Bank of Korea Governor Lee Chang-yong strikes the gavel during the Monetary Policy Board plenary session held at the Bank of Korea headquarters in Jung-gu, Seoul, on February 26. Joint Press Corps photo
Market attention is focused on the 9th, a day before the final Monetary Policy Board (MPB) meeting chaired by Bank of Korea Governor Lee Chang-yong. Although the probability of holding the base rate steady is high at this meeting, the market is watching whether, amid inflation concerns stemming from the war, he will deliver a hawkish (monetary tightening) message.
Shin Hyun-Song, the nominee to take the baton as Bank of Korea governor, stated that “for now, the likelihood of stagflation (price increases amid economic recession) is not high.”
Odds favor a seventh straight hold at 2.5%
The Bank of Korea will convene the board on the 10th to decide the base rate. Given the still significant uncertainty from the war, the market expects the bank to keep the base rate at 2.5% for the seventh consecutive time.
What the market is focused on is the direction Governor Lee will present. With the war-driven rise in oil prices showing signs of pushing inflation higher, the global monetary policy mood that had tilted toward rate cuts within the year has flipped toward hikes. This reflects the view that central banks will pivot to rate increases to contain inflation expectations.
Last month, the Bank of England (BOE) deleted references to rate cuts from its policy statement and mentioned the need for a tighter stance if the war is prolonged. In minutes of the March Federal Open Market Committee (FOMC) released that day, Federal Reserve (FED) members judged that upside risks to inflation had increased and voiced the view that both cuts and hikes should remain on the table.
The domestic picture is similar. Consumer price inflation last month was 2.2% year-on-year, up 0.2 percentage points from February (2%). This reflected a 9.9% increase in petroleum product prices. As prices show signs of rising, government bond yields are factoring in one to two base rate hikes within the year.
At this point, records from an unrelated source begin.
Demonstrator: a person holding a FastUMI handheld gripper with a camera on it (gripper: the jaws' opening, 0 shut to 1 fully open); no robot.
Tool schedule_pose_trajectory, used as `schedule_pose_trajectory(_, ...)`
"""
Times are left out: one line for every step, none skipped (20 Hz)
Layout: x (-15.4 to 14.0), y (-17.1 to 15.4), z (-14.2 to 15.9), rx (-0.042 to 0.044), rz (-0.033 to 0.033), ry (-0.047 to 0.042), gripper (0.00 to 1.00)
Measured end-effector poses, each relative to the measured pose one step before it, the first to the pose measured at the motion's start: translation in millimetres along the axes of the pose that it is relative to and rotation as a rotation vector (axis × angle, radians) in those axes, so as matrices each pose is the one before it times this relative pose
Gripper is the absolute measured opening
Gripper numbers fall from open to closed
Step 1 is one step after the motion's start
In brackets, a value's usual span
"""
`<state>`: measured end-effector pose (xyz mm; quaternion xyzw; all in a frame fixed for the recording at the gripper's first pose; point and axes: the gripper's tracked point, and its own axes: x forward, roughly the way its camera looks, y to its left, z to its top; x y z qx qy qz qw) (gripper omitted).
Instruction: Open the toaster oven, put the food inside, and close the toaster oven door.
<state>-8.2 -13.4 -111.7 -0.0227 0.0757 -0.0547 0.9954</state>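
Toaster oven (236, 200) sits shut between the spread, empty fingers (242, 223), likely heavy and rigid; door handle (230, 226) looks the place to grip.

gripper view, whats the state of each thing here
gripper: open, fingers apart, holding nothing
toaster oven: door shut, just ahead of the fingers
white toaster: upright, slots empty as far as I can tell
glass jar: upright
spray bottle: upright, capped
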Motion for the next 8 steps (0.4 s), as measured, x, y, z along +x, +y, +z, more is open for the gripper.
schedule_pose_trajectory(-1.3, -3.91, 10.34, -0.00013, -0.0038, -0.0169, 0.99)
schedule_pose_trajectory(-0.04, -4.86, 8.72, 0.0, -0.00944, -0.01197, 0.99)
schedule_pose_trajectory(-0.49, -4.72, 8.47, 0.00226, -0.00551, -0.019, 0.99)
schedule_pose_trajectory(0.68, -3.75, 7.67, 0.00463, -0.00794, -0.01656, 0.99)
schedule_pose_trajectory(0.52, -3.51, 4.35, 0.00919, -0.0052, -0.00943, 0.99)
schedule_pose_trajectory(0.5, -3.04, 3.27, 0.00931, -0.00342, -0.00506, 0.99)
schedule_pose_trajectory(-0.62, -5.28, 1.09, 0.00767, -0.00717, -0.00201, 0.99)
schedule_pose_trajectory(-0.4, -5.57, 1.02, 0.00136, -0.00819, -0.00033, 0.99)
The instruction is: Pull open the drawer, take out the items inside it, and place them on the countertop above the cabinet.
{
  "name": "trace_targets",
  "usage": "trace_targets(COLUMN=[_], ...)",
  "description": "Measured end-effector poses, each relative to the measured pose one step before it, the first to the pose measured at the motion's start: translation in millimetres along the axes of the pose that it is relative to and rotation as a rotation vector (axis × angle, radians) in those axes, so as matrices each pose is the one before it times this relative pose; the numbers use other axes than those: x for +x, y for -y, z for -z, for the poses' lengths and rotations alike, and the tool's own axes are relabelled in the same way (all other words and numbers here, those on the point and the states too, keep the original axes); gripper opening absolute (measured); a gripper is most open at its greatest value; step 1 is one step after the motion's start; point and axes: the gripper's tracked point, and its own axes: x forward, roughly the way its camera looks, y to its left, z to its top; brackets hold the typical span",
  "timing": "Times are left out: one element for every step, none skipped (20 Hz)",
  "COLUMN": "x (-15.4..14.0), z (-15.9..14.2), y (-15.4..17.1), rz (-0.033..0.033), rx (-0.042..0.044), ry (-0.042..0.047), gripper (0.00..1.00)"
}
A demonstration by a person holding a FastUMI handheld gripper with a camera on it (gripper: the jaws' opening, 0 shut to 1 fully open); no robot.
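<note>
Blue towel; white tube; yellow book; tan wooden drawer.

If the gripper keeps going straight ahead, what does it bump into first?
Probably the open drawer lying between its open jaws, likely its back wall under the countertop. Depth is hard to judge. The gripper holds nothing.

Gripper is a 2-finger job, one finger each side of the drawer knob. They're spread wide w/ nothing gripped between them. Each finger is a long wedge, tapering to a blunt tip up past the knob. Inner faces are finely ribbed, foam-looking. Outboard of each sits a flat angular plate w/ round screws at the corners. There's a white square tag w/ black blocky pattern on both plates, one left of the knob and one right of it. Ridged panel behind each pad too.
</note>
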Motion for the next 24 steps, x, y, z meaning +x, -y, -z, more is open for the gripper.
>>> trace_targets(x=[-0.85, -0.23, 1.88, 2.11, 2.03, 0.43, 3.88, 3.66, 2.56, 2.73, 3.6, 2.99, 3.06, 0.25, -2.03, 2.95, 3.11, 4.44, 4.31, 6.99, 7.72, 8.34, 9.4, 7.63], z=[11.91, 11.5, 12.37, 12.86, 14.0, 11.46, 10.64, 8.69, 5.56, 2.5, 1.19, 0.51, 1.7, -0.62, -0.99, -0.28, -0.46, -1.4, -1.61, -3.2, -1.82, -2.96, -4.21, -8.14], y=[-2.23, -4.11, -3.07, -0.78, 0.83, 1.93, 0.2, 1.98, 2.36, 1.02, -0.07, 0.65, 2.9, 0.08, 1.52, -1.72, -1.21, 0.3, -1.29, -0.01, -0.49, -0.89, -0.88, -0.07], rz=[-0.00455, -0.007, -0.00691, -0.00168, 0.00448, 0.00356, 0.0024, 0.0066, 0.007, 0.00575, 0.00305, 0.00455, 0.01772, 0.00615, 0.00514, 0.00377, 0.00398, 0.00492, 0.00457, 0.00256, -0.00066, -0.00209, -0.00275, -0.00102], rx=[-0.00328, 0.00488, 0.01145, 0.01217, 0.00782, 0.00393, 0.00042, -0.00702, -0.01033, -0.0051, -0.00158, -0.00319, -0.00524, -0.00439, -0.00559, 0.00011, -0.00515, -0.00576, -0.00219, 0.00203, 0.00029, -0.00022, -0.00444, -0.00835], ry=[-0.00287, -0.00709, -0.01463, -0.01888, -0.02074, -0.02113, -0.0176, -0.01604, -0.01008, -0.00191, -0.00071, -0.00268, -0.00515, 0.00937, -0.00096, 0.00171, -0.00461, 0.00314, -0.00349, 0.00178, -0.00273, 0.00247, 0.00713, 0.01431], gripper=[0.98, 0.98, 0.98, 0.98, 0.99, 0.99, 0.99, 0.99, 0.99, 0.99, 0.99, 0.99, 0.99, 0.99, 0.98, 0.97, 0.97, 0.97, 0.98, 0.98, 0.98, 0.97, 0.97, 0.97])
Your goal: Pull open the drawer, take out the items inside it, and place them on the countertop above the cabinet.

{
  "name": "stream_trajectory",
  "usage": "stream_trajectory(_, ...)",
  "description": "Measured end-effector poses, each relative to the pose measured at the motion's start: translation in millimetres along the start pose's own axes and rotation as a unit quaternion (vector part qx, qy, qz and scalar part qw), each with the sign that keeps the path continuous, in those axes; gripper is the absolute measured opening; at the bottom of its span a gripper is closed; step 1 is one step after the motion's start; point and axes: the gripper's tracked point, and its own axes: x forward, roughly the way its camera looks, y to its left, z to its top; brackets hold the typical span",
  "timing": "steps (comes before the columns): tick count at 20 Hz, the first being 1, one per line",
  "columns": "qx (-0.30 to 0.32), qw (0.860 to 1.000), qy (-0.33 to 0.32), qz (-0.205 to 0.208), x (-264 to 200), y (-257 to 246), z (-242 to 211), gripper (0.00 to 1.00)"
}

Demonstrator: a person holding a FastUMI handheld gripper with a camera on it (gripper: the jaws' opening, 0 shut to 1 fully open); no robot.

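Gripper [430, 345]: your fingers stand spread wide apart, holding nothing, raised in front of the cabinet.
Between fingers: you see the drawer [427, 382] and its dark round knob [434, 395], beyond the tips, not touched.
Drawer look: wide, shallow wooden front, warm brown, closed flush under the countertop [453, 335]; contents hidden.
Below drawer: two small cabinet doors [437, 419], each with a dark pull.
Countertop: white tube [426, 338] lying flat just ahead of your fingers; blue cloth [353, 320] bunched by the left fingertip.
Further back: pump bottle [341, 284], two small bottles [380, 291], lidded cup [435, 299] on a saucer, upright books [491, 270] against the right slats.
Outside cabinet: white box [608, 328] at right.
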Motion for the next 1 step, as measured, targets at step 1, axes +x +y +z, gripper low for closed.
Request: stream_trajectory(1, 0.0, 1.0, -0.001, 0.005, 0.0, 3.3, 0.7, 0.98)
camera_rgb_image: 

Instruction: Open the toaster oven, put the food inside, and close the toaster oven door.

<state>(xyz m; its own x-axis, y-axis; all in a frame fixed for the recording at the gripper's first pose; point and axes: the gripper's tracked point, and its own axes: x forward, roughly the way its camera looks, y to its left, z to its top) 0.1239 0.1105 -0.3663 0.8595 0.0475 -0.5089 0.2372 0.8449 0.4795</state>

For this reason, some in the market expect Governor Lee to make hawkish remarks in light of inflation. Kim Ji-Na, an analyst at Eugene Investment & Securities, said, “Even though it is the final meeting, inflationary pressure from the war is a fact, so the governor's comments are bound to be hawkish.”
There are also calls for a preemptive rate hike, since a high exchange rate would amplify the energy shock. Ha Geon-Hyung, an analyst at Shinhan Investment, said, “It is urgent to demonstrate to the market, via a preemptive rate increase, policy resolve regarding heightened exchange rate volatility.”
However, there is also pushback that a rate hike within the year would be premature given government price policy and other factors. A bond dealer said, “Because this is the final board meeting for Governor Lee, he is likely to take a neutral stance rather than state a particular view,” adding, “As the government has already rolled out price stabilization measures, the level of prices is unlikely to warrant a rate hike within the year.”
Shin Hyun-Song “A temporary supply shock does not warrant a monetary policy response”
At this stage, the nominee is showing a ‘cautious’ stance on responding through monetary policy.
According to written responses that Bank of Korea governor nominee Shin Hyun-Song submitted to the office of lawmaker Cha Gyu-Geun of the Choguk Innovation Party, Shin stated, “Although the upside pressure on prices and the downside pressure on growth have increased due to the war, at present the likelihood of stagflation (price increases, economic contraction)) is not high,” and, “It is not desirable to respond to a temporary supply shock with monetary policy.”
He said, “It is true that upward pressure on prices and downward pressure on growth have increased due to energy price rises and supply disruptions from the Middle East war,” while adding, “An improvement in the semiconductor cycle and the government supplementary budget will partially mitigate the shock.”
That said, if the war becomes prolonged, changes in monetary policy would be unavoidable.
Shin stated, “If the shock persists for a long period, its impact on prices and growth will become larger, so it is necessary to consider a response.”